Si tu as pitié de mon mal,
je te remercie de ta bienveillance.
Mais, pendant que je me tourmente, dis,
pourquoi ne me réponds-tu que par mes derniers accents ?
Rends-moi tout entières mes plaintes.
Mais toi, mon âme,
si jamais ton ombre froide retourne
à ces plages aimées,
accepte de moi cet ultime hommage,
que te consacrent ma lyre et mon chant.
Comme déjà, sur l'autel de l'amour,
je t'offris en sacrifice mon cœur enflammé.
Tu fus belle et sage,
et le Ciel te fit présent de toutes ses grâces charmantes
quand pour toute autre il fut avare de ses dons.
Il convient que toutes les bouches chantent ta louange
car tu abritais dans un beau corps une âme plus belle encore,
d'autant plus digne d'honneur qu'elle était modeste.
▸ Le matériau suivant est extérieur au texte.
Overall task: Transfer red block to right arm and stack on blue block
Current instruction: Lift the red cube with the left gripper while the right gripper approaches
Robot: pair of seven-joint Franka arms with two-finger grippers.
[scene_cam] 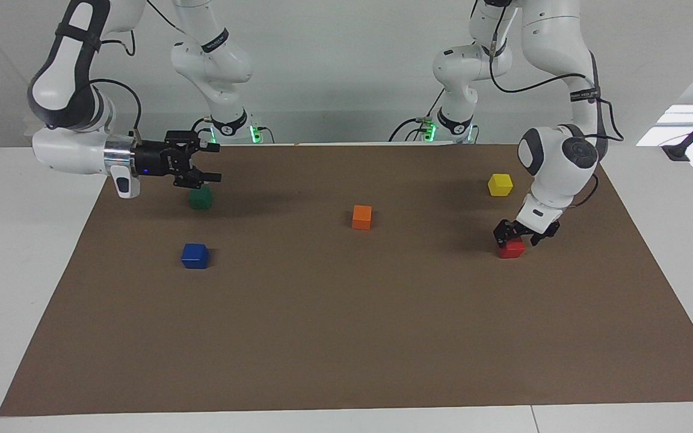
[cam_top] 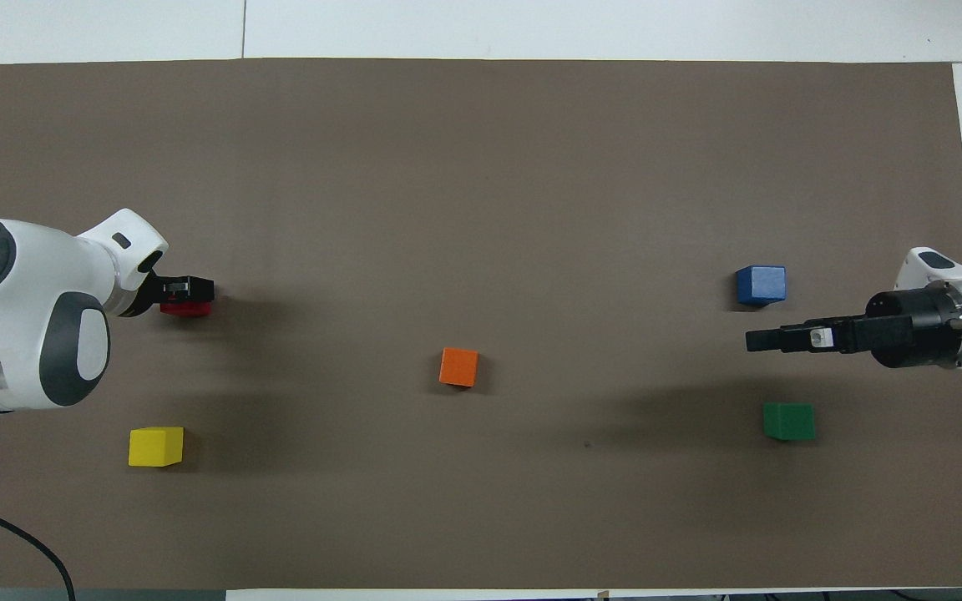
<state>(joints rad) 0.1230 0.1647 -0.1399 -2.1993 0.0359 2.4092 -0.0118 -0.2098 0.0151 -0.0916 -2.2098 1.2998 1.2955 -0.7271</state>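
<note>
Facing view, read from its 9 o'clock edge toward 3 o'clock.

Right gripper [scene_cam: 207, 162] is held level in the air over the green cube [scene_cam: 200, 197]; its fingers are seen spread, nothing between them. This arm is judged to be waiting.

Blue block [scene_cam: 195, 255] is found on the brown mat [scene_cam: 346, 337] at 6 o'clock of the green cube, farther from the robots, untouched.

Orange cube [scene_cam: 361, 217] is noted mid-mat; yellow cube [scene_cam: 500, 184] toward the left arm's end.

Left gripper [scene_cam: 524, 238] is lowered onto the red block [scene_cam: 511, 248], at 5 o'clock of the yellow cube. Fingers straddle it; whether they are clenched cannot be told.

Handling, judged: the red block is taken as light, rigid, smooth-faced, possibly slippery. Two flat parallel faces are best pinched low, so the upper half is left free for the handover.
</note>
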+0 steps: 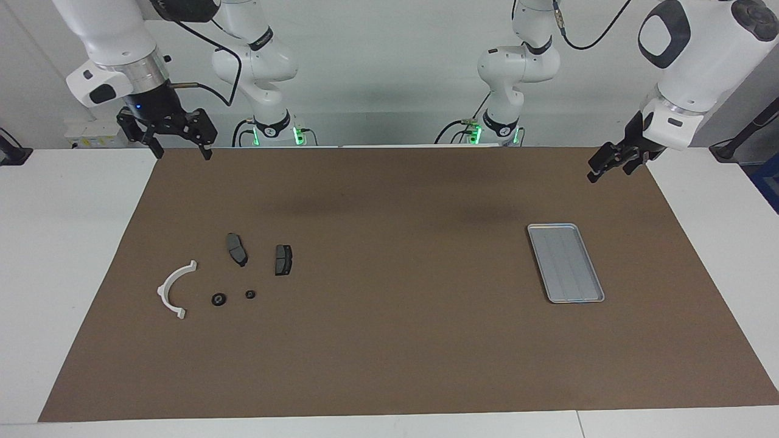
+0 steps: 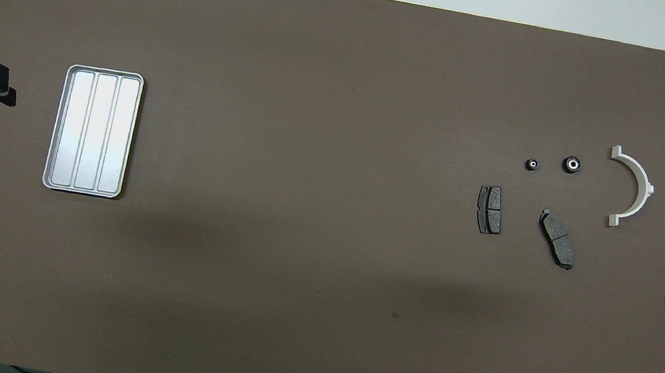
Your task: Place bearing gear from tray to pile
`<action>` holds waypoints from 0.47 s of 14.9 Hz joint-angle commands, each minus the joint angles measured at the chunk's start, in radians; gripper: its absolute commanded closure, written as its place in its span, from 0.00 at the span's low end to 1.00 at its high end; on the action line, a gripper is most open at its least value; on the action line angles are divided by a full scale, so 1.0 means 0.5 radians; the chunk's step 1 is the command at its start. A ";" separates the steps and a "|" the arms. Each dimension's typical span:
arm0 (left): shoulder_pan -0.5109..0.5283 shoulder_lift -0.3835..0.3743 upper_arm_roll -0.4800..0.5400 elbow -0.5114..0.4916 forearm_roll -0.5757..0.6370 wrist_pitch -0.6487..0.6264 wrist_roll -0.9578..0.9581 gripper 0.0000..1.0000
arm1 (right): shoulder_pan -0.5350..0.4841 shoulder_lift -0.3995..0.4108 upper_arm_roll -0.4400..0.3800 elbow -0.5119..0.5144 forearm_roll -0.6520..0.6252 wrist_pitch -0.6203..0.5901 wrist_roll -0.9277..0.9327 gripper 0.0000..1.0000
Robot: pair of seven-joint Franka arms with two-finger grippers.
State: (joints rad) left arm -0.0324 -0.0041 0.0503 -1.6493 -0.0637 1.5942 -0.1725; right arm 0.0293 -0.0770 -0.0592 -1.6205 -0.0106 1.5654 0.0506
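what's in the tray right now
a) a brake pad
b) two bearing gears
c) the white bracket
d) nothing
d: the tray shows only its bare ribbed floor, while both bearing gears lie on the mat by the bracket and brake pads.

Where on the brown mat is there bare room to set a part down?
The widest bare stretch lies between the tray and the two brake pads. The mat farther from the robots than all the parts is bare too. It is crowded around the white bracket, the two small gears and the pads.
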 commanded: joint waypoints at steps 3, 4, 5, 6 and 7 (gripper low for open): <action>-0.006 -0.065 0.004 -0.076 0.029 0.039 0.014 0.00 | 0.015 -0.027 -0.004 -0.017 0.000 -0.008 0.012 0.00; -0.006 -0.065 0.004 -0.073 0.029 0.039 0.014 0.00 | 0.015 -0.027 -0.001 -0.017 0.000 -0.011 0.012 0.00; -0.006 -0.065 0.004 -0.076 0.029 0.039 0.014 0.00 | 0.015 -0.030 0.002 -0.017 0.000 -0.011 0.012 0.00; -0.006 -0.065 0.001 -0.076 0.029 0.039 0.014 0.00 | 0.015 -0.030 0.002 -0.020 0.000 -0.014 0.012 0.00; -0.006 -0.065 0.001 -0.073 0.029 0.039 0.014 0.00 | 0.015 -0.030 0.002 -0.020 0.003 -0.017 0.012 0.00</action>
State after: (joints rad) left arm -0.0324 -0.0041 0.0503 -1.6493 -0.0637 1.5942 -0.1725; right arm 0.0347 -0.0773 -0.0586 -1.6205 -0.0106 1.5654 0.0506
Or les autres femmes sont orgueilleuses et perfides,
impitoyables et changeantes envers ceux qui les adorent,
dépourvues de jugement ou de noble pensée.
C'est à raison qu'on ne loue pas leurs œuvres,
et ce ne fut jamais pour une de ces méprisables femmes
qu'Amour me perça le cœur de sa flèche dorée.
Pourquoi, ô mon fils, t'abandonnes-tu ainsi à la colère et au désespoir ?
Ce n'est certes pas la marque d'un cœur généreux
que d'être esclave de ses sentiments.
Honte et danger te menacent, je le vois,
et je descends du ciel pour te porter secours.
Écoute-moi
et tu y gagneras la gloire et la vie.
Cher père, tu viens à moi dans un besoin extrême
car le chagrin et l'amour dans une douleur extrême
m'ont conduit à un acte désespéré.
Me voici donc attentif à tes conseils,
père céleste: impose-moi ta volonté.
Tu t'es réjoui avec trop d'exubérance de ton heureuse aventure ;
maintenant, tu pleures trop ton destin dur et cruel.
Ne sais-tu pas encore que rien ici-bas ne réjouit ni ne dure ?
Donc, si tu veux jouir de la vie immortelle,
suis-moi au ciel qui t'invite.
Ainsi je ne verrai jamais plus les doux regards de ma chère Eurydice ?
C'est dans le soleil et les étoiles que tu retrouveras ses beaux traits.
D'un tel père je serais fils indigne
si je ne suivais tes bienveillants conseils.
Montons, montons
en chantant au ciel
où la vraie vertu trouve sa digne récompense,
le plaisir et la paix.
Va, Orphée, pleinement heureux, jouir des honneurs célestes,
là où le bien ne fait jamais défaut, où jamais n'exista la douleur,
alors que sur nos autels nous t'offrons joyeux et pieux encens et vœux.
Ainsi va celui qui ne recule pas à l'appel des dieux éternels,
c'est ainsi qu'obtient la grâce du Ciel celui qui ici-bas a éprouvé l'Enfer.
Et celui qui sème dans la douleur récolte le fruit de toute grâce.